MRH: Something has happened in the past 20-30 years where we now accept and enjoy treated sound effects in music and scores as though they’re another group of instruments. Years ago, in rock, rap or electronica, for example, using record surface noise was a novel sound ingredient, but it’s gone far broader today, and I wonder if you have any thoughts on why what used to be experimental music or what used to be classified as music concrete are now acceptable ingredients in popular music?

 

EC: I think there are many aspects and ways to deal with this subject… All the libraries meant for composers are accessible to sound designers, and visa versa, and I think in many soundtracks we’re actually using both, and it’s very difficult to say what part of the score was sound design, and which one was score.

 

 

MRH: I’ve noticed that we’ve become more accepting of this marriage in any genre. If it’s a dramatic score, let’s say a simple character study, and you as a composer feel that you’d like to hear primal animal sounds, you can treat them in such a way that it’s like adding another layer of strings.

 

EC: Right, as part of the score. I do it many times. I used in the score for Tooth and Nail (2007) a lot of metallic sounds with animals – sound of mice, ax, metallic sounds that I recorded myself.

 

 

MRH: I wonder if we could talk a bit about surround sound. Since everything is at least in Dolby Digital 5.1, do you think of a specific sound scheme when your composing, or do you wait after you’ve written the themes and dramatic skeleton, and then start deciding how, if at all, to sonically broaden your score?

 

EC:  That’s an interesting question.
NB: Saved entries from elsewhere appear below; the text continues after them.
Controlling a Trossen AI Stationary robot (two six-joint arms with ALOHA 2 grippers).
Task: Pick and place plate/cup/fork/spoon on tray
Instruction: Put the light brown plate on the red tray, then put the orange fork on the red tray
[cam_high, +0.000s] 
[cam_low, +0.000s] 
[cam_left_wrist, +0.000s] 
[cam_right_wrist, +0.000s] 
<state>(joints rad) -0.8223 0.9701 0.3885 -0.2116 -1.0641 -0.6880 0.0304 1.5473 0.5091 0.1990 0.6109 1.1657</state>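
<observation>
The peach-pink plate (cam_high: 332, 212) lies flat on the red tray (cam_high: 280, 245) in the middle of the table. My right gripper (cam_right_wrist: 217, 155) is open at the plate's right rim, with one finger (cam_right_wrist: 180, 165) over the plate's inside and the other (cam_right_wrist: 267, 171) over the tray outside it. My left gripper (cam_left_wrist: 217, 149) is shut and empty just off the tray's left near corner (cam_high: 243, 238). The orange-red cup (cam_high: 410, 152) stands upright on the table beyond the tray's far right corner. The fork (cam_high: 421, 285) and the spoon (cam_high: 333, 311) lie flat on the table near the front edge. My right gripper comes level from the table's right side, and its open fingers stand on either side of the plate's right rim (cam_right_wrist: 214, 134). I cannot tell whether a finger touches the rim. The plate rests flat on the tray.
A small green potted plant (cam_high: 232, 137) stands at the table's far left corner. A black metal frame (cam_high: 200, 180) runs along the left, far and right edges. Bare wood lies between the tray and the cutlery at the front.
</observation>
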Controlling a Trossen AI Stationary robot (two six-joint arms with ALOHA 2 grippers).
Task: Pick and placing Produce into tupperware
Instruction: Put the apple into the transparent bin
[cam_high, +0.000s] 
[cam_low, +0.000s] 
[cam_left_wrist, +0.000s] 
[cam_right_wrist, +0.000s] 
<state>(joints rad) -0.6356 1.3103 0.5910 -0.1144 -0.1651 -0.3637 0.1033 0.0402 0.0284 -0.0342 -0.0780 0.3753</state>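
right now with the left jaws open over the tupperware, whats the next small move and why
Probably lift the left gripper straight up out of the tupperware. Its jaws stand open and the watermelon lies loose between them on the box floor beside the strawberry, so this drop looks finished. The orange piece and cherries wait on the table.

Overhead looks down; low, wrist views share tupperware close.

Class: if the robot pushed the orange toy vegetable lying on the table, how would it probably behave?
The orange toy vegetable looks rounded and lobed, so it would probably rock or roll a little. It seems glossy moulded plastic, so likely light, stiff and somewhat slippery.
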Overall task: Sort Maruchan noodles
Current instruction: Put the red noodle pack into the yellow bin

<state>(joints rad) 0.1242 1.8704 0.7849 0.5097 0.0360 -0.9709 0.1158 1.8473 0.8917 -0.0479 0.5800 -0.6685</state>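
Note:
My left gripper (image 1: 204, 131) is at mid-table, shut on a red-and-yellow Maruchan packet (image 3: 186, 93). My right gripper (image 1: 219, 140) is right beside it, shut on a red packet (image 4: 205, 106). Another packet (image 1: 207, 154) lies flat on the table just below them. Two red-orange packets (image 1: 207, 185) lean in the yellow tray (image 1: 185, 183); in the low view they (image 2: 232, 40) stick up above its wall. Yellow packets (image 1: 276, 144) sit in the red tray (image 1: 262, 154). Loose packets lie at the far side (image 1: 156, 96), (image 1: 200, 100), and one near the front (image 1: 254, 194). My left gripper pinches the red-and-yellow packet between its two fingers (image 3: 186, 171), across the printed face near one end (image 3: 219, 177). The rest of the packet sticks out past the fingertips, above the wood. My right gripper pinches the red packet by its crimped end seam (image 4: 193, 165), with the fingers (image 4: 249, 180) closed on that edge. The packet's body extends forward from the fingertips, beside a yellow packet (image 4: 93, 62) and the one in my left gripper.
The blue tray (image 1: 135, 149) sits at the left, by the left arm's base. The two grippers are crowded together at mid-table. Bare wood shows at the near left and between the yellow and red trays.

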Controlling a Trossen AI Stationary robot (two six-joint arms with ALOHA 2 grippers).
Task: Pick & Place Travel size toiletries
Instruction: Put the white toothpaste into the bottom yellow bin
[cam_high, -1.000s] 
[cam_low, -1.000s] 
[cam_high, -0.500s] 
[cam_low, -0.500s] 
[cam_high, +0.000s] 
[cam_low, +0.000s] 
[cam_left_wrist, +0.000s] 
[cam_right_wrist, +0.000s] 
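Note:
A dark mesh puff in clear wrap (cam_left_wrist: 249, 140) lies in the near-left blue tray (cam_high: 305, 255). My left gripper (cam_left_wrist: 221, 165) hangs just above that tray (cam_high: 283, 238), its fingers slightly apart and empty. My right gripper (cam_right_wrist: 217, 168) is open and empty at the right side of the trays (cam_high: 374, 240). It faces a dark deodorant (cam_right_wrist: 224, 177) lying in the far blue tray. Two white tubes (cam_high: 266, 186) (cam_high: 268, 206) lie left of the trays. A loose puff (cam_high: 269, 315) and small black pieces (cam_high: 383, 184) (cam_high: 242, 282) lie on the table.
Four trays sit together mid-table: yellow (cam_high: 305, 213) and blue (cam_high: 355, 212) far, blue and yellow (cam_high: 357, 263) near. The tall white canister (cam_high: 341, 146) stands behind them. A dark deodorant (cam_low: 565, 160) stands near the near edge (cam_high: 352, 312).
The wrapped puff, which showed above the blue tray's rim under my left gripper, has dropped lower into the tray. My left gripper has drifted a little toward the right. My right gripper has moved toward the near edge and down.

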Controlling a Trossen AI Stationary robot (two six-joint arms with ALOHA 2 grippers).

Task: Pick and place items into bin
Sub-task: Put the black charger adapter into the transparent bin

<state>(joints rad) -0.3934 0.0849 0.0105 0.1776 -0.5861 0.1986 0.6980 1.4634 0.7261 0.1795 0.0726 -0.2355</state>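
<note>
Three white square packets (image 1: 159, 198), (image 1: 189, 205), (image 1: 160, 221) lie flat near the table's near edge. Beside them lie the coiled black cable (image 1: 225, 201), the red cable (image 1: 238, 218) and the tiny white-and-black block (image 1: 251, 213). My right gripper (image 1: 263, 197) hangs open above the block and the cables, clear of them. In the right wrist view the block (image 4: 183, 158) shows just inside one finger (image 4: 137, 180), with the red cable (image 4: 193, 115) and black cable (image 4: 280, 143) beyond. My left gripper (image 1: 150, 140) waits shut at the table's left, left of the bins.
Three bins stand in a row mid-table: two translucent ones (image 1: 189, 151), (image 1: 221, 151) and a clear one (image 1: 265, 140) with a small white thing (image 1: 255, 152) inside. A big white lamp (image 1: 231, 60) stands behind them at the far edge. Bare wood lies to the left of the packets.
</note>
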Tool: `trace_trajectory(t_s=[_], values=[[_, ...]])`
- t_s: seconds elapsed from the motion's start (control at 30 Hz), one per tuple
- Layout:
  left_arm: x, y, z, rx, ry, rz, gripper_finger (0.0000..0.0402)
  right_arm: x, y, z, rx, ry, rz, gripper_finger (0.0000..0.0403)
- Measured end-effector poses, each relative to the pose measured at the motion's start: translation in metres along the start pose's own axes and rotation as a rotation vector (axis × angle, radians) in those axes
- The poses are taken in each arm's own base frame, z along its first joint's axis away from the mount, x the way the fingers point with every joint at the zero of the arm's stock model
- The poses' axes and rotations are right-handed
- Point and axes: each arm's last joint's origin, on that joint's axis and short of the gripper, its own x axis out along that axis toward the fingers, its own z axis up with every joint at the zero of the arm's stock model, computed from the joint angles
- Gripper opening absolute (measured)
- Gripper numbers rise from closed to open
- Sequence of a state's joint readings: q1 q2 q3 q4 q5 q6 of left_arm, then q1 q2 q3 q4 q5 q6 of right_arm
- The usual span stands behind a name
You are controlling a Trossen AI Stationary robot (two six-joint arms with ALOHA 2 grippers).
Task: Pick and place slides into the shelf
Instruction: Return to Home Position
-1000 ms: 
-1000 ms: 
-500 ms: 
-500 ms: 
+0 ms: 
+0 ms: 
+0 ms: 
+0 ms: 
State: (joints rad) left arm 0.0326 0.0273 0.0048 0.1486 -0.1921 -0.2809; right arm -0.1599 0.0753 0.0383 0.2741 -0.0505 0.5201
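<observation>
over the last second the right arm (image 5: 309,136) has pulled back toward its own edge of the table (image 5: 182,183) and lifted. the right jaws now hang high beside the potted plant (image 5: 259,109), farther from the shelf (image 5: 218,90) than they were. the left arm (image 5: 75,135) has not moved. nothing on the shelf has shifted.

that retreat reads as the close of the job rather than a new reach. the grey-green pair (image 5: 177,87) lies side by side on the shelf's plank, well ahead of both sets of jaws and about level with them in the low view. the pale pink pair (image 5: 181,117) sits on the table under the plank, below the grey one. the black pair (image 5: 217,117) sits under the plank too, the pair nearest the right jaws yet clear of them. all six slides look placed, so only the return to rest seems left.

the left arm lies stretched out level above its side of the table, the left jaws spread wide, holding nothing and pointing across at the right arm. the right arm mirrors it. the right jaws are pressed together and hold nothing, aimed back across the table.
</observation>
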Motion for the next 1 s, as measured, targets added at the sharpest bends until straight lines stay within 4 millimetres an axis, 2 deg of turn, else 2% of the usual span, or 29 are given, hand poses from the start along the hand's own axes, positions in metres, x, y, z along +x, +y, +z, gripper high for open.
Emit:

I know some of my colleagues have been working in a studio with a 5.1 setup. In my studio I use stereo and a subwoofer. For me it doesn’t really matter… I don’t want to be bothered with technical aspects.

 

 

MRH: I guess the benefit is that what you’re writing has a kind of purity, and when you’re at the mixing stage with sounds playing against picture, you can then see whether or not it works, and you have the option of changing the directions of certain instruments and effects.

 

EC: The mixer and sound designer move things around anyways. I don’t spend extra time knowing it’s going to be changed or enhanced or mixed… I rather concentrate on delivering a high quality score than thinking about left or right or back [panning effects].